Artikel ini kami tulis berdasarkan permintaan dari pengguna Triv, yang ingin tahu lebih jauh tentang prinsip dasar pembakaran (burn) aset kripto. Sebelum aset kripto/cryptocurrency tercipta, yang dimulai dari Bitcoin 11 tahun lalu, metode pembakaran (burn) sebenarnya dikenal dalam dunia keuangan. Uang kertas dan logam atau yang dikenal sebagai fiat money yang diterbitkan oleh negara, metode pembakaran (dengan api) kerap digunakan. Fungsi utamanya adalah untuk mengurangi jumlah uang yang beredar di masyarakat. Peredaran uang yang terkendali adalah penting agar tingkat inflasi bisa terjaga. Inflasi yang terjaga baik adalah syarat agar harga barang dan jasa tidak naik.

Sebelum membahas pembakaran aset kripto, kita lihat dulu konsep dasar inflasi. Yang penting diingat adalah inflasi merupakan derajat nilai uang Anda. Di Indonesia, secara nasional tingkat inflasi rata-rata 3,41 persen per tahun atau 0,28 persen per bulan. Artinya, gaji yang terima setiap bulan, nilai aslinya adalah setelah dikurangi 0,28 persen. Misalnya gaji Anda per bulan adalah 5 juta rupiah. Dengan mengacu pada inflasi 0,28 persen per bulan, maka nilai asli uang Anda adalah: Rp4.985.792.

Berbeda kota, berbeda pula tingkat inflasinya. Pada Mei 2019 misalnya inflasi di Jakarta mencapai 0,59 persen. Kemudian pada Juni 2019 turun tipis menjadi 0,47 persen. Anda bisa bayangkan sendiri, inflasi di Jakarta melebihi nilai inflasi rata-rata nasional. Inilah yang menjelaskan perbedaan gaji antara karyawan di Jakarta dengan di Medan, misalnya.

Maka, gaji karyawan di Jakarta tampak lebih besar daripada gaji karyawan di Medan, karena disesuaikan dengan tingkat inflasi di masing-masing kota. Atau dengan kata lain, kebutuhan hidup (belanja barang dan jasa) di Jakarta lebih mahal daripada di Medan.

Membakar aset kripto
Dengan tujuan serupa, pembakaran aset kripto tentu saja tidak menggunakan api dengan cara membakar komputer atau wallet Anda.
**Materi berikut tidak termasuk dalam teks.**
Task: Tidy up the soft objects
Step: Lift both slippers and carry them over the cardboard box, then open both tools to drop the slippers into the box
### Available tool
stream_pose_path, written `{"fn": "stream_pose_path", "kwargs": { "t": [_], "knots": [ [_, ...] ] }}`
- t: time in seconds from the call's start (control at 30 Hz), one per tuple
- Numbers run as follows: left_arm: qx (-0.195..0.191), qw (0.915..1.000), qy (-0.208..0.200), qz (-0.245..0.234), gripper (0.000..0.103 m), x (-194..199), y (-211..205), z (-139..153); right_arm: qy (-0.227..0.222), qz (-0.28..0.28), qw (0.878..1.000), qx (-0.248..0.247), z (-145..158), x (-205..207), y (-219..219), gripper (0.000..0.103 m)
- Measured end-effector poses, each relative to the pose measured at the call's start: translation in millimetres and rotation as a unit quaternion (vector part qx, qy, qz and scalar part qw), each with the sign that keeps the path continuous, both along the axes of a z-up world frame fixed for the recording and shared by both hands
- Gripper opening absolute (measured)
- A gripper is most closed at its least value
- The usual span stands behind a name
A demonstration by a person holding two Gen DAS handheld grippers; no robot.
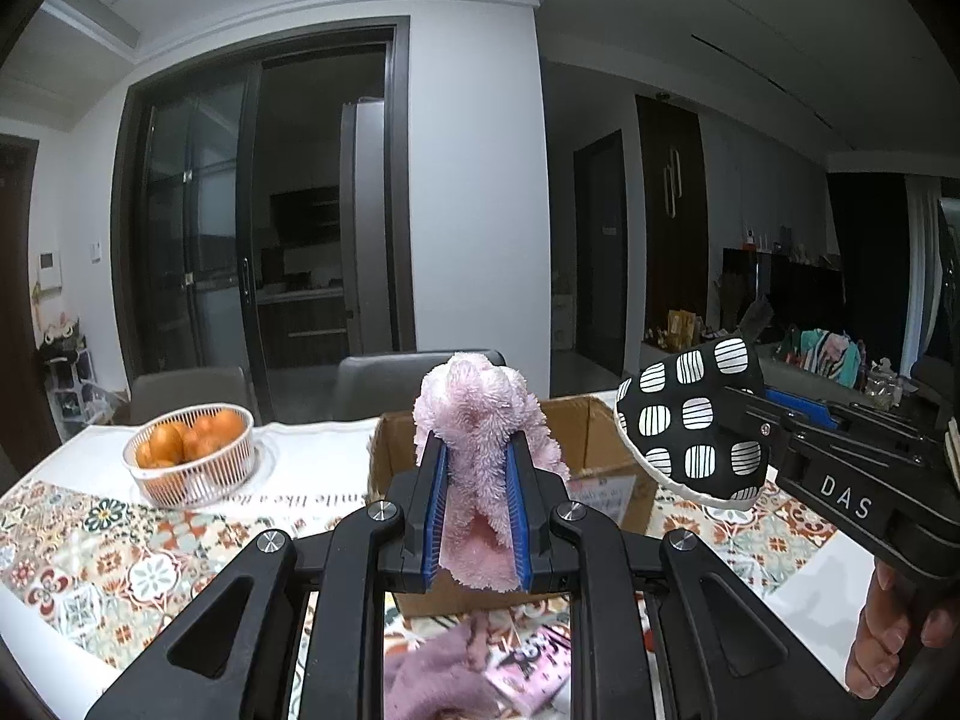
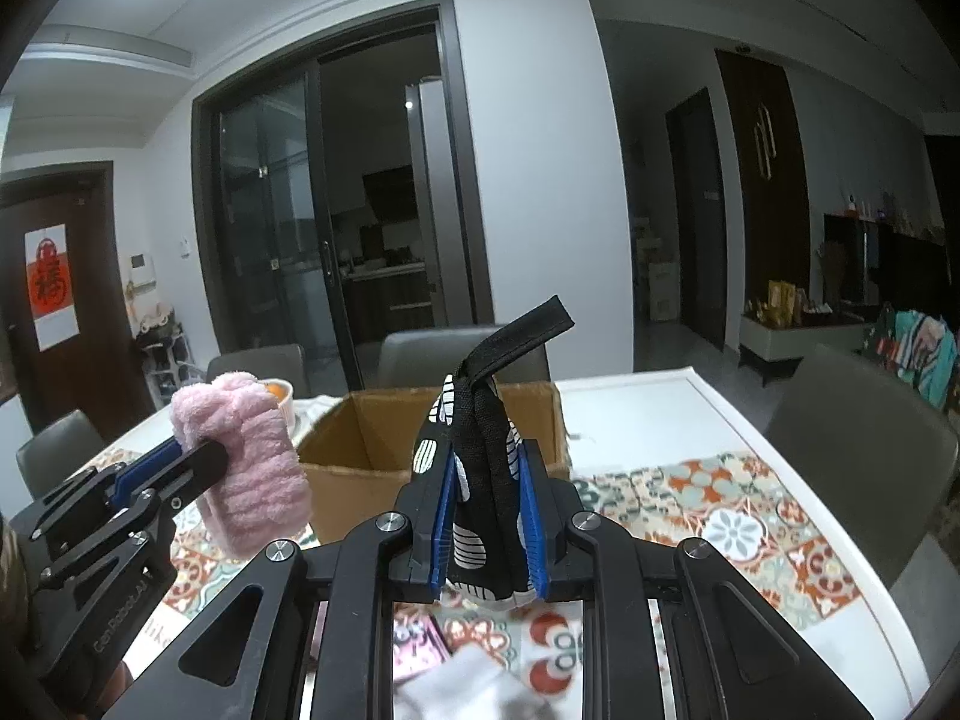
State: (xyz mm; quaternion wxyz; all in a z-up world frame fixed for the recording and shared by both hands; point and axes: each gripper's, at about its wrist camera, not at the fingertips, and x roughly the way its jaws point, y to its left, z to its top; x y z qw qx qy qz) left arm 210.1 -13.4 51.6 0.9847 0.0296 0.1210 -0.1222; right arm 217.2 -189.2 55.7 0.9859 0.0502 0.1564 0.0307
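My left gripper [image 1: 477, 447] is shut on a pink fluffy cloth [image 1: 474, 414], held up in front of an open cardboard box [image 1: 594, 420] on the table. My right gripper [image 2: 487, 456] is shut on a black pot holder with white striped squares [image 2: 480, 420]; its black loop sticks up. Each gripper shows in the other's view: the right gripper [image 1: 774, 420] with the pot holder [image 1: 696, 426] at the right, the left gripper [image 2: 207, 459] with the pink cloth [image 2: 246, 456] at the left. Both hang just in front of the box [image 2: 360, 438], above the table.
A white wire basket of oranges [image 1: 192, 456] stands left of the box on a patterned table runner [image 1: 90, 552]. A purple cloth [image 1: 432, 678], a pink packet [image 1: 528, 666] and a white soft item [image 2: 474, 684] lie below the grippers. Grey chairs [image 1: 384, 384] stand behind the table.
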Motion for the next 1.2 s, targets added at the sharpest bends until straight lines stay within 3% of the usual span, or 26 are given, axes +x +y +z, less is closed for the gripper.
{"fn": "stream_pose_path", "kwargs": {
  "t": [0.53,1.2],
  "knots": [
    [0.018,0.9994,-0.029,-0.002,0.02,42,-3,16,-0.017,0.013,1.0,-0.005,14,43,4,0.022],
    [0.019,0.9984,0.052,-0.014,0.02,122,-15,-13,0.029,0.02,0.999,-0.015,-12,101,7,0.022]
  ]
}}
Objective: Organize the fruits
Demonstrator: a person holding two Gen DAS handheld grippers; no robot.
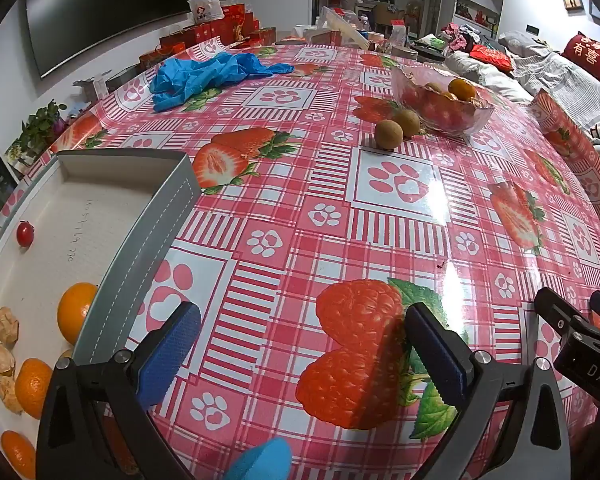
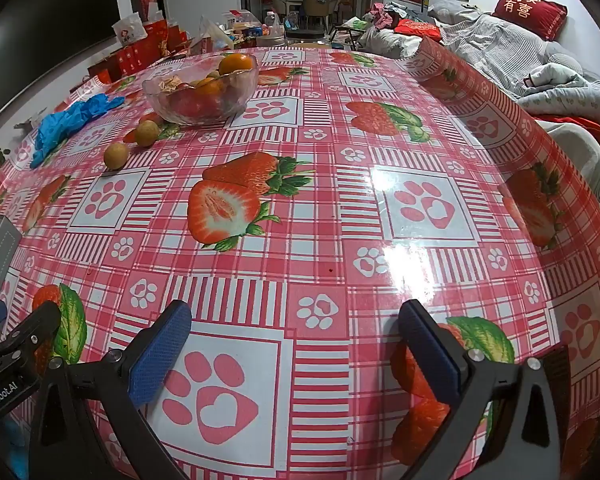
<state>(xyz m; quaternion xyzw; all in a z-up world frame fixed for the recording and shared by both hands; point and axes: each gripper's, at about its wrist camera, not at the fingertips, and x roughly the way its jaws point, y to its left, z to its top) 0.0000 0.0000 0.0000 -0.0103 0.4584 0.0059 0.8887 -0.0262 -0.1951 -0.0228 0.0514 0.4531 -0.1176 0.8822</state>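
Both grippers hang low over the near edge of the tablecloth (image 2: 340,208), the left gripper (image 1: 300,348) and right gripper (image 2: 296,344) each with jaws spread wide and nothing between them. Fruit lies split: oranges (image 1: 76,310), a cherry tomato (image 1: 25,233) and husked fruits (image 1: 2,358) sit in the grey tray (image 1: 148,240) at near left, while two kiwis (image 1: 389,134) rest just beside the glass bowl (image 1: 440,114) far across. Judging by this, no fruit is in hand; the next move calls for a long reach toward the loose kiwis.
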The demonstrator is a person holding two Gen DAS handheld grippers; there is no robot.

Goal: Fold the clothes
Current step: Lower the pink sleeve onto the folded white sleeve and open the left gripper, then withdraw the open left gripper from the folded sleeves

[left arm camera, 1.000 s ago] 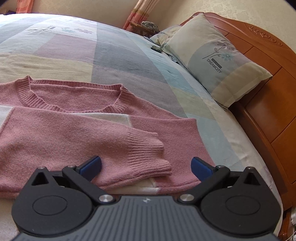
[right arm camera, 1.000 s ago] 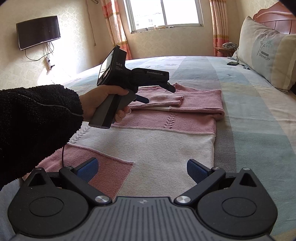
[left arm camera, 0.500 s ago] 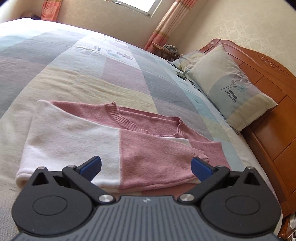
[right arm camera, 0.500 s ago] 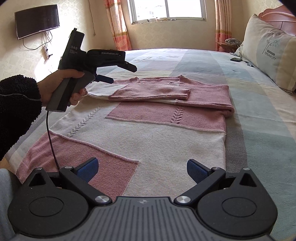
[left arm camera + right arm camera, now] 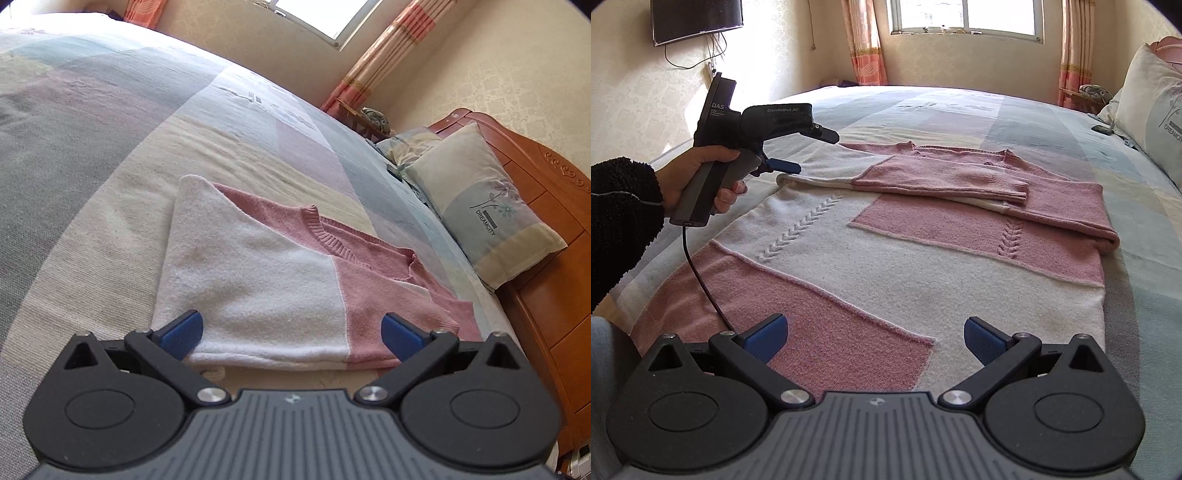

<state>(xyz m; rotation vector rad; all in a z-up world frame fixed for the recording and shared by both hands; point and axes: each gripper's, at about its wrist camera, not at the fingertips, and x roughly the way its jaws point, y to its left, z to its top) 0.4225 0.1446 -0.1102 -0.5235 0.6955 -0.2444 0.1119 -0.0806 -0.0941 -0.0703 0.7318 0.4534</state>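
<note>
Now | pink-and-white sweater (image 5: 923, 258) flat on bed (image 5: 1052, 122), both sleeves folded across chest | left gripper (image 5: 291, 332) fingers spread wide, empty, above sweater's shoulder edge | right gripper (image 5: 873, 336) fingers spread wide, empty, over sweater hem

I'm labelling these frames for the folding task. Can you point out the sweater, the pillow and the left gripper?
sweater (image 5: 923, 266): right wrist view, white middle band of the body.
pillow (image 5: 484, 218): left wrist view, printed front face.
left gripper (image 5: 809, 149): right wrist view, between its open fingertips.
</note>
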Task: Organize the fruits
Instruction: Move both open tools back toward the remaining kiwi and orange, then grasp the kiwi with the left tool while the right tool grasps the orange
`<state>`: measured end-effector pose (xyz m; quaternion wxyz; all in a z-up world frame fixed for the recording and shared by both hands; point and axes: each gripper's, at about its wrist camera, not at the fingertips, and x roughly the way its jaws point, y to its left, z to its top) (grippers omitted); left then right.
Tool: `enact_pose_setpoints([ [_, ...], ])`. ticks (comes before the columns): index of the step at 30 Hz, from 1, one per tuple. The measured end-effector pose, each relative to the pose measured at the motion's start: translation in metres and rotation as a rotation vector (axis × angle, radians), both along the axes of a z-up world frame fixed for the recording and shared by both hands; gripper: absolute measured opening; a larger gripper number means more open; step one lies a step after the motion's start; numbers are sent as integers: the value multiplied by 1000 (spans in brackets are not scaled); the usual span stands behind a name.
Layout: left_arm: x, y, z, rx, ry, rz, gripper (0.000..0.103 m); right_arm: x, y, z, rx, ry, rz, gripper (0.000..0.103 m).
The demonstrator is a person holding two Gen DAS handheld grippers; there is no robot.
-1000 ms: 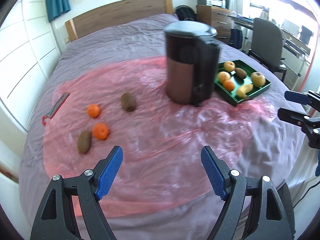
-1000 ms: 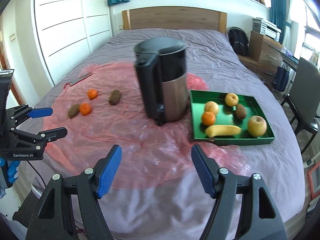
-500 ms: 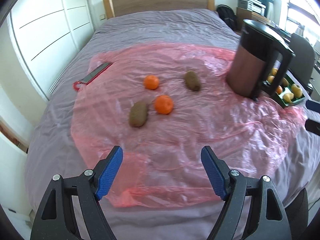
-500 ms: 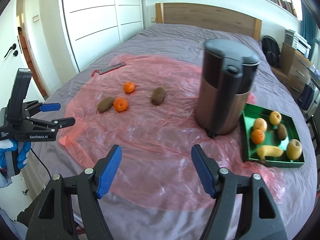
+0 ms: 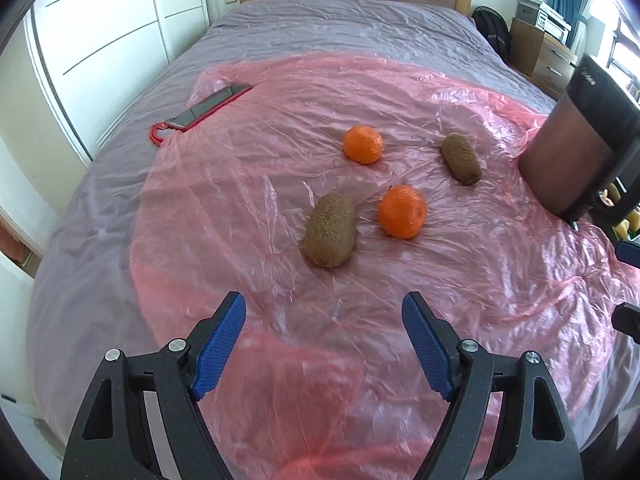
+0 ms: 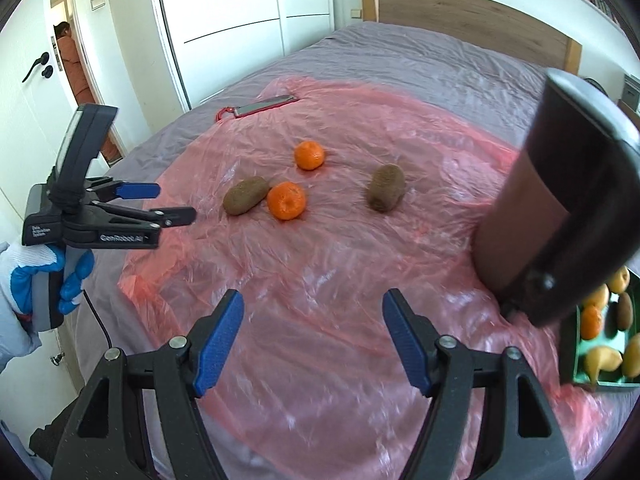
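Two kiwis and two mandarins lie loose on a pink plastic sheet (image 5: pixel 280 140) on the bed. The near kiwi (image 5: pixel 330 236) and near mandarin (image 5: pixel 402 217) sit just ahead of my left gripper (image 5: pixel 324 308), which is open and empty. Farther back are a second mandarin (image 5: pixel 363 144) and a second kiwi (image 5: pixel 461 158). My right gripper (image 6: pixel 313 304) is open too, with nothing between its fingers; the fruits (image 6: pixel 286 200) lie ahead of it. A green tray (image 6: pixel 570 360) with several fruits is at the right edge, partly hidden.
A tall dark kettle-like jug (image 6: pixel 552 216) stands between the loose fruit and the tray. A phone in a red case (image 5: pixel 212 106) lies at the sheet's far left. A gloved hand (image 6: pixel 24 276) holds the left gripper (image 6: pixel 172 202). A person (image 6: pixel 70 56) stands in the doorway.
Both views swung left and dropped closer to the loose kiwis and mandarins. The jug and tray slid to the right edge. Both grippers stayed open.
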<state>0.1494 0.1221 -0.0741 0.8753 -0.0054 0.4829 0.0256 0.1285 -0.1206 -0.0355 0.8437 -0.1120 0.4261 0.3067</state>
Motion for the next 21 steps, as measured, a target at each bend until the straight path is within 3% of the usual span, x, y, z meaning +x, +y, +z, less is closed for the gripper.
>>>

Di blockchain Ethereum misalnya, untuk membakar token tertentu, maka cukup dengan mengirimkan jumlah token yang ingin dibakar ke address khusus, di mana address itu benar-benar tak memiliki private key, sehingga siapapun tak bisa mengaksesnya.

Token Binance Coin, sebelum hijrah ke Binance Chain misalnya melakukan burning sebanyak 1.623.818 BNB pada 16 Januari 2019 lalu. Pihak Binance menggunakan fungsi “Function: burn(uint256 _value) pada smart contract-nya” untuk melakukan itu. Untuk melihat berapa banyak token BNB yang sudah dibakar, dalam rekaman transaksi di atas (Etherscan), klik tombol “Decode Input Data” dari bagian “Input Data”. Anda akan melihat digit angka: 1623818000000000000000000. Nah, karena desimal BNB adalah 18, maka total BNB yang dibakar adalah sebanyak 1.623.818 BNB.

coin burning function

Fungsi pembakaran aset kripto pada smart contract.

coin burning amount

Total jumlah aset kripto yang dibakar.

 

Nah, setelah aset kripto dibakar, maka sudah dapat dipastikan yang sudah dibakar itu musnah selamanya dan tak dapat diakses sama sekali dan setiap orang bisa melacak dan memverifikasi kepastiannya. Informasi pembakaran itu pun tentu saja tersimpan di blockchain dan tidak terhapus, kekal abadi.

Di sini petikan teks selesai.